Content Deployment explained

on Tuesday, March 2, 2010

In this post, I’ll cover how a particular WCM feature called Content Deployment supports multi-farm topologies and can be used to enable authoring -> staging -> production scenarios. I’ll talk a little about previous solutions to the problem, give you an overview of the Content Deployment feature, and discuss the architecture of the feature in-depth.

I would like to point out before we get started that even though I will be discussing the Content Deployment feature’s application in Internet-facing scenarios, the feature is most definitely useable for intranet sites as well. Because content is deployed from site collection to site collection, it can even be used to deploy content to another location on the same machine. Bottom line: the Content Deployment feature is very flexible and has uses beyond the scenarios that I’ll be discussing in this post.

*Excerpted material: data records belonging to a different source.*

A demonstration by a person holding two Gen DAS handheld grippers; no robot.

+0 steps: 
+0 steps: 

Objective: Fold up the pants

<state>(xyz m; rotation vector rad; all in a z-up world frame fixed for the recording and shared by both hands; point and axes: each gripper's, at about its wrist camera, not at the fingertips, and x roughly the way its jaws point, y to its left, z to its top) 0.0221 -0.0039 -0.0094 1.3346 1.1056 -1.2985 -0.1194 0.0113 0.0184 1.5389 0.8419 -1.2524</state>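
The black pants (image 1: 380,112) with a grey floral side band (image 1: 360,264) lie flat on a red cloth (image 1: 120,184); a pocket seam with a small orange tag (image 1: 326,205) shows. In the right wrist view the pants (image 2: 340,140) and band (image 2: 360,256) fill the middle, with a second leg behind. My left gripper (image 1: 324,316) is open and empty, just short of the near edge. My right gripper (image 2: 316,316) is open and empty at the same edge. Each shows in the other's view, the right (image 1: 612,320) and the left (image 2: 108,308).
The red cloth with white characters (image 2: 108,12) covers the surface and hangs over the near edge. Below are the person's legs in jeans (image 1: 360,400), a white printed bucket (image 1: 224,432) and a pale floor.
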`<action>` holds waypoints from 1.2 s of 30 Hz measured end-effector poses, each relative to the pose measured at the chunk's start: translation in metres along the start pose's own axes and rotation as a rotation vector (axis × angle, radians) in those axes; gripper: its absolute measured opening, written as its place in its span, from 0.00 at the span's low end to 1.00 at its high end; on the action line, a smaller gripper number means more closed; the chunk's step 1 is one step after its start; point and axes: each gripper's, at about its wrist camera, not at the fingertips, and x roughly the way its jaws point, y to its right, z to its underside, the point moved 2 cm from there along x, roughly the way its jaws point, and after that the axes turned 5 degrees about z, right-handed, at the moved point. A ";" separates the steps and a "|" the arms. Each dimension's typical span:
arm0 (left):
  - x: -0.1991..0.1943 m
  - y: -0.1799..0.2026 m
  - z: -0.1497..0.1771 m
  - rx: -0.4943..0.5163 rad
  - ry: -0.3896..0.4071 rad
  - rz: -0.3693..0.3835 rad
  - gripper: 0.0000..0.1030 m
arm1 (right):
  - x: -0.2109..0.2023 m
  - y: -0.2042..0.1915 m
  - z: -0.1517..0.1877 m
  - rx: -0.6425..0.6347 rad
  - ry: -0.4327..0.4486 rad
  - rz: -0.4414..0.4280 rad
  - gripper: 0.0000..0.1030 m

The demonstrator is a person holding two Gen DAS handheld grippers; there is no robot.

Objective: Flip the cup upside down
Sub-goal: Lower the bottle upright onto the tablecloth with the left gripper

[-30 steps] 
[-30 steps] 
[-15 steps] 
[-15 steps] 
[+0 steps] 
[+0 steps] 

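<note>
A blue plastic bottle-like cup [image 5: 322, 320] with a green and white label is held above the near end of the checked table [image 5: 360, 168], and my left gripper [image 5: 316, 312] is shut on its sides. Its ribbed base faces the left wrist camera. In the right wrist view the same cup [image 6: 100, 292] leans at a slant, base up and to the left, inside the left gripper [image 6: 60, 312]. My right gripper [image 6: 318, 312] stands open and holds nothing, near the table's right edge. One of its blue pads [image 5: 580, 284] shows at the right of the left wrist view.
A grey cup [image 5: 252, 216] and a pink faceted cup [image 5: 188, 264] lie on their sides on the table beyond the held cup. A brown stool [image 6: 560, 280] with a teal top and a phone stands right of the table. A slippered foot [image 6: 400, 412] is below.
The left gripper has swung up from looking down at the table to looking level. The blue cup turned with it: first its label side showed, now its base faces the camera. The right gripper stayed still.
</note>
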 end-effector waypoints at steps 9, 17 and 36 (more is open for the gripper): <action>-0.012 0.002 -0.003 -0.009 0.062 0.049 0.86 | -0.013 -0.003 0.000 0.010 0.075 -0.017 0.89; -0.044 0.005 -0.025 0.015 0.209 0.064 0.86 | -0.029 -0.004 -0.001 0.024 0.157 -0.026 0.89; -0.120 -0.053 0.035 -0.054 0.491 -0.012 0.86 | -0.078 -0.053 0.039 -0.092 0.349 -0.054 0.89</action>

First, let’s make sure we’re all on the same page by presenting a typical IT scenario. If you’re running an Internet-facing site that contains content authored by people on your internal network, chances are that you have a network separation (i.e. firewall(s)) between the intranet and the Internet-facing network. You want your internal authors to have access to the site so they can author, edit, and approve content, but you want that network (the intranet) shielded from incoming Internet traffic for security purposes. After all, the Internet is a big scary place no doubt populated with people who’d like nothing better than to get onto your internal network and wreak havoc. However, if Internet users can’t access your site, then what good is it?

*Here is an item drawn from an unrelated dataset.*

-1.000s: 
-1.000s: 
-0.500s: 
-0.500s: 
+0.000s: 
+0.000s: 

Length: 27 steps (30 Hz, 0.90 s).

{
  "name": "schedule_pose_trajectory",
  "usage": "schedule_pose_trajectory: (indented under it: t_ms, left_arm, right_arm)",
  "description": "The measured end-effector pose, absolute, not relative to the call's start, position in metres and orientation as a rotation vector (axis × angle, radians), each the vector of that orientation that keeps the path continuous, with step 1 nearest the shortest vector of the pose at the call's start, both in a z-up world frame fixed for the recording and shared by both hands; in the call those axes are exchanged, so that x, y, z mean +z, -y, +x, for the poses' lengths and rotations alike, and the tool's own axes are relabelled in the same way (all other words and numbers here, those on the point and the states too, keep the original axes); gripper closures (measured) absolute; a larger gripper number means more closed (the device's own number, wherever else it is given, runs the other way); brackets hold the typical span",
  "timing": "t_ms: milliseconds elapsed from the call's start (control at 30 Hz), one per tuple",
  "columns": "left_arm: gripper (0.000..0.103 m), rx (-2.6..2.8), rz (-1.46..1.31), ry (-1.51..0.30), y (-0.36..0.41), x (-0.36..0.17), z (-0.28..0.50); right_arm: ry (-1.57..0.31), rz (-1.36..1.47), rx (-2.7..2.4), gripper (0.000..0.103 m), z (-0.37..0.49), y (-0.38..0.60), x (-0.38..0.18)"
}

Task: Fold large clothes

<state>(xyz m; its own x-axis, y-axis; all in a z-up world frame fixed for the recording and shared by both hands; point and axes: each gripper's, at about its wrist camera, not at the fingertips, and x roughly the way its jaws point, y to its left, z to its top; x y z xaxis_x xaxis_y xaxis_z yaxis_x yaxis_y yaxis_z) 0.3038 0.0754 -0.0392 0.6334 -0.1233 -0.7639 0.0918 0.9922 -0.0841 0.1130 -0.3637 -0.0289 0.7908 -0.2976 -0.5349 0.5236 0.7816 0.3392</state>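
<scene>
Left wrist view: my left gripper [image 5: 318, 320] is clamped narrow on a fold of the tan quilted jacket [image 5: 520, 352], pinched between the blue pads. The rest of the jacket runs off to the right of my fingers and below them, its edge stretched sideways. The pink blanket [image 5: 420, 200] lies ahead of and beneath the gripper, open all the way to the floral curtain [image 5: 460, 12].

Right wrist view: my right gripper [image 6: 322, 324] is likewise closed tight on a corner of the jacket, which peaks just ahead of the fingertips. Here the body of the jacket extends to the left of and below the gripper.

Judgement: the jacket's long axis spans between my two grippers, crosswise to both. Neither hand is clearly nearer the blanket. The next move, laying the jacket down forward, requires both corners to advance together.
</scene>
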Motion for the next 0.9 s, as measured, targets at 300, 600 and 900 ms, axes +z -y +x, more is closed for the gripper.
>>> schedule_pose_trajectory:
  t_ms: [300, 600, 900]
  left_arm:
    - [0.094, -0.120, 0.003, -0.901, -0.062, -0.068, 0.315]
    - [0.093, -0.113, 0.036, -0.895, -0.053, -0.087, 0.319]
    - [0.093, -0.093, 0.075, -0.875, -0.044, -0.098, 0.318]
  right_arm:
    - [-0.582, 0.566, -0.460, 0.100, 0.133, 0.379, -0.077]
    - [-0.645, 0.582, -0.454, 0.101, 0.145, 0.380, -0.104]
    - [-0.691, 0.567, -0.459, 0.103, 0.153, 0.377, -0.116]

The most common solution to this problem is to have two server farms: one internal farm (in the intranet) dedicated to your authors/editors/designers and a second farm (in the Internet-facing network) that hosts your production site. Your internal farm is read/write, while your production farm is most likely read-only. If you have this sort of topology though, you need a way to get the authored content from your authoring farm to your production farm. This is where Content Deployment comes in. In a nutshell, deployment allows you to push out your content from one server farm to another. For the purposes of this post, I’m going to focus on a two-tier topology (authoring -> production), but you can also have a three-tier topology (authoring -> staging -> production) or even an n-tier topology if you need it.

If you have used Content Management Server (CMS) 2002, then you’re somewhat familiar with Content Deployment already. In CMS, you would export your content from the authoring farm to an .sdo file, transport it via your own method to the production farm, then initiate an import of the .sdo file on the production farm. There were three basic steps: export, transport, and import, but there wasn’t any UI to help you configure this process – it was all manual.

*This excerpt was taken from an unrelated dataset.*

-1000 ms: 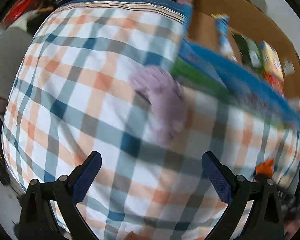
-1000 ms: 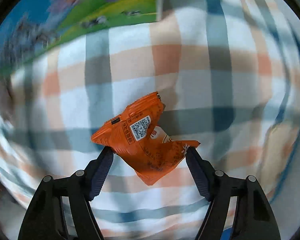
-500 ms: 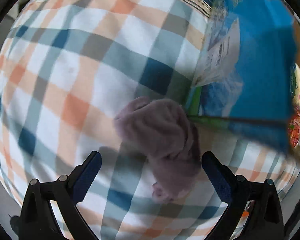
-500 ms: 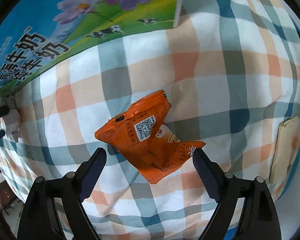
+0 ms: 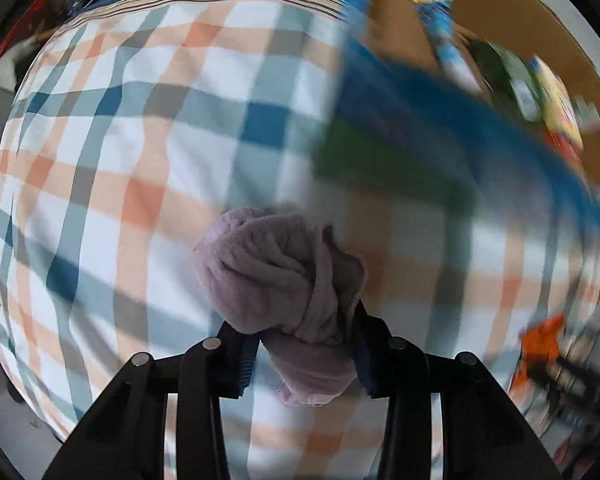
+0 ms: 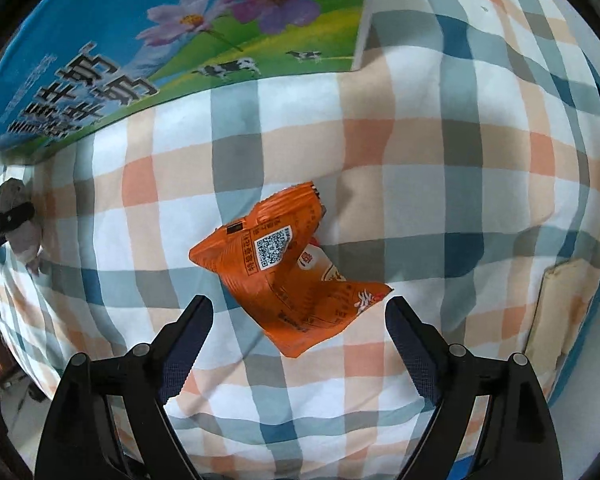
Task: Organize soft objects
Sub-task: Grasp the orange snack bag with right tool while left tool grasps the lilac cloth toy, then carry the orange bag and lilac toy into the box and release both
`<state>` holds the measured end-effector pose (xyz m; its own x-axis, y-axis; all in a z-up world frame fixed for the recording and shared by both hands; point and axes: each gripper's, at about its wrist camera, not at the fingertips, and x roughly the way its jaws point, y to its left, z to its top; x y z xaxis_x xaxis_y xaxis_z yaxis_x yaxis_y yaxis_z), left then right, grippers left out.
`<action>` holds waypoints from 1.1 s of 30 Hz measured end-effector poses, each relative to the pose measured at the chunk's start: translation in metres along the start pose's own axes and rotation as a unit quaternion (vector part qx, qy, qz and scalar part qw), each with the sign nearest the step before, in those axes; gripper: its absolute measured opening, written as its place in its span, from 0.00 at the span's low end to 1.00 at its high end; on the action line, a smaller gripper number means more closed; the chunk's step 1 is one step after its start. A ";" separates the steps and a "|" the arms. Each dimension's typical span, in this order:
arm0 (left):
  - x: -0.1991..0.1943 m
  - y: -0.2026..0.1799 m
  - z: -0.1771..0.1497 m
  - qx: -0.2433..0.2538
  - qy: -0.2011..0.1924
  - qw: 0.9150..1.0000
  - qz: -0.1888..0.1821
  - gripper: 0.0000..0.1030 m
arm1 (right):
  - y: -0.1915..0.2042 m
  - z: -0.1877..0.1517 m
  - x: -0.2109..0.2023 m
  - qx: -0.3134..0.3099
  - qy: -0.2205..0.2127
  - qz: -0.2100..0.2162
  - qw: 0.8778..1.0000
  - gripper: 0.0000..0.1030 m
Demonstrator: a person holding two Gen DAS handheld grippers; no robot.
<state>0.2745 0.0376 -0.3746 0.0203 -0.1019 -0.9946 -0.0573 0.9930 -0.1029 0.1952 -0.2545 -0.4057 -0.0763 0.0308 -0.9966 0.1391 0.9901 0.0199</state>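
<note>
A crumpled lilac plush cloth (image 5: 284, 280) sits between the fingers of my left gripper (image 5: 304, 352), which is shut on it above the checked bedsheet (image 5: 120, 140). In the right wrist view the same cloth (image 6: 20, 216) shows at the far left, pinched by the left gripper. My right gripper (image 6: 298, 324) is open and hovers over an orange snack packet (image 6: 284, 276) that lies crumpled on the sheet (image 6: 460, 140), between and just ahead of the fingertips. The orange packet also shows blurred at the right of the left wrist view (image 5: 540, 344).
A blue and green milk carton box (image 6: 160, 40) with flowers and cows stands on the sheet behind the packet; it is blurred in the left wrist view (image 5: 440, 128). A brown cardboard box (image 5: 500, 20) holding several packets lies beyond it. The bed edge (image 6: 568, 312) is at the right.
My left gripper moved onto the lilac cloth and shut on it, and has lifted it a little. My right gripper stayed open and backed off slightly from the orange packet.
</note>
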 end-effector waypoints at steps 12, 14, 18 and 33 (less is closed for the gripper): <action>0.028 -0.054 -0.052 0.060 0.038 0.997 -0.011 0.36 | -0.006 -0.017 0.024 0.083 0.065 0.084 0.991 0.49; 0.034 -0.063 -0.054 0.065 0.036 0.997 -0.004 0.36 | -0.007 -0.019 0.016 0.070 0.049 0.064 0.994 0.50; 0.042 -0.072 -0.053 0.072 0.038 0.997 0.001 0.36 | 0.001 -0.021 -0.009 -0.004 -0.015 -0.026 1.000 0.74; 0.045 -0.075 -0.045 0.075 0.030 0.997 0.005 0.36 | 0.040 -0.028 0.024 -0.049 0.021 0.000 0.999 0.46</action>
<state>0.2348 -0.0438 -0.4119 -0.0392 -0.0903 -0.9951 0.0921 0.9913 -0.0936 0.1712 -0.2100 -0.4262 -0.1188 0.0341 -0.9923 0.0428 0.9987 0.0291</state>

In MOSS, things work in much the same way. The three basic phases of the process remain the same; however, Content Deployment takes care of transporting the content across the wire for you and instantiates the remote import as well. We even provide a UI in the SharePoint Central Administration site that allows you to configure, run, and monitor the deployment of your content.

So how exactly does this all work? So glad you asked! :-) There are two core conceptual objects to understand: paths and jobs. A path is basically a connection between a source farm and a destination farm. The path contains information about which source web application and site collection you are deploying, authentication information for the destination farm, and the web application and site collection on the destination farm. In short, a path represents the mapping between your authoring and production site collections.

However, a path by itself doesn’t actually deploy any content. In order to do that, you create a job. A job is associated with a path, and it determines exactly which sites in the source site collection will be deployed and on what schedule. You can have many different jobs for a given path, each running on different schedules and deploying specific sections of your site. That’s right – a job has a schedule and can deploy content updates regularly without the need to manually kick it off every time. For example, let’s say you have a Press Releases site that needs to be updated every hour, and an Employee Bios site that only needs to be updated every month. You would create two different jobs, one that runs every hour and deploys the Press Releases site, and another that runs monthly and deploys the Employee Bios site.

Let’s say you also need to push out your data to a third farm, perhaps a read-only extranet. No problem! You simply create another path that maps your authoring site to the extranet site, and create jobs that deploy the appropriate content on the appropriate schedule. One important thing to note is that deployment is always one way: source -> destination. It’s a “single-master” system.

Deployment is also pretty smart. By default, it only deploys the changes since the last successful deployment, which saves bandwidth and time. And if there aren’t any changes, the deployment will complete without redoing any unnecessary work. Of course, full deployments every time can be configured if that’s what you really want.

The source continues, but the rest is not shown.